EAST PEORIA, Ill. (WMBD) — Local moms are struggling to find baby formulas for their newborns.
Abbott, one of the largest makers of baby formula, issued a recall in January. The recall, along with supply chain shortages and inflation, is leaving some store shelves bare, and moms scrambling.
“When we run out, it is scary not knowing if it’s going to be there,” said new mom Morgan Vicary of East Peoria. “We’ve switched to like three different formulas because of the shortage. They ran out of one, so we would switch to another. Then they would run out of that so we’d switch to another.”
Vicary said it’s a problem she never thought about for her five-month-old son Carter.
“It’s really scary. Being a first-time mom, it was the last thought in my head, being worried about not having formula,” she said, adding price gouging is adding to the frustration.
“When you can find formula locally, it’s up-priced. So formula we’d spend $39 on is close to $50 now…I feel like they are taking advantage of the situation. I mean, we have babies to feed. They’re trying to make a profit off it because they can,” she said.

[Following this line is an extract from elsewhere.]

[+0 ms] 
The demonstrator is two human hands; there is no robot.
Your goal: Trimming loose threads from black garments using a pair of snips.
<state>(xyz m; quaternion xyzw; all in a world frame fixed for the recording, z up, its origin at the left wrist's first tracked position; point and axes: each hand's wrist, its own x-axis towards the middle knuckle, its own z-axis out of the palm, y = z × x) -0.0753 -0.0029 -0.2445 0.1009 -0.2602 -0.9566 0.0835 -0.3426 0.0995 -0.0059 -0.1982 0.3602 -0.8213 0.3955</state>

Michelle Compton coordinates the supplemental nutritional program for women, infants and children, known as WIC, for Peoria County. She said she receives five to seven calls per week about formula shortages.
“There’s definitely some anxiety and some frustration, and even fear in some of the calls. Where am I going to find formula, and how long is this going to last?” she said.
Compton said Many moms are also getting creative.
“People are having to travel a little bit further for formula, which is really unfortunate timing with gas prices being higher now. Just calling around, taking a lot more time to find different stores that may carry their formula,” she said.
Vicary said moms are also helping other moms find formula.
“I saw a mom post recently that she was in need of a certain type of formula and she was completely out, so I did end up finding some, and I got a hold of her,” she said.
Dr. Samina Yousef, a pediatrician at OSF Medical Group in Bloomington, said about 60% of moms she sees rely on formula.
“There are multiple factors, also, environmental factors that can affect a baby’s ability or a mom’s ability to breastfeed. Once you have established that your baby is going to get formula, it’s really difficult to go back to breastfeeding because all your hormones are already gone,” she explained.
For those who cannot breastfeed, Dr. Yousef said it is okay is switch formula brands to a store version, with a caveat that it’s always best to check with your pediatrician first.
“In most instances, unless your baby is on a very selective type of formula for specific allergies, you can switch between brands, so that might be something that might alleviate some of the anxiety,” she said.
She said the American Academy of Pediatrics is suggesting people have 10 to 14 days of formula on hand.
“But not stockpile much more than that so that there isn’t a severe shortage for everybody,” she said, also warning against adding water to formula to make it last longer.
Compton said they have been working with their state vendor program and pediatricians to increase supply in the area. She said the the state has been in contact with manufacturers.
“They are trying to speed up production with manufacturers… My hope is that it is over soon,” she said.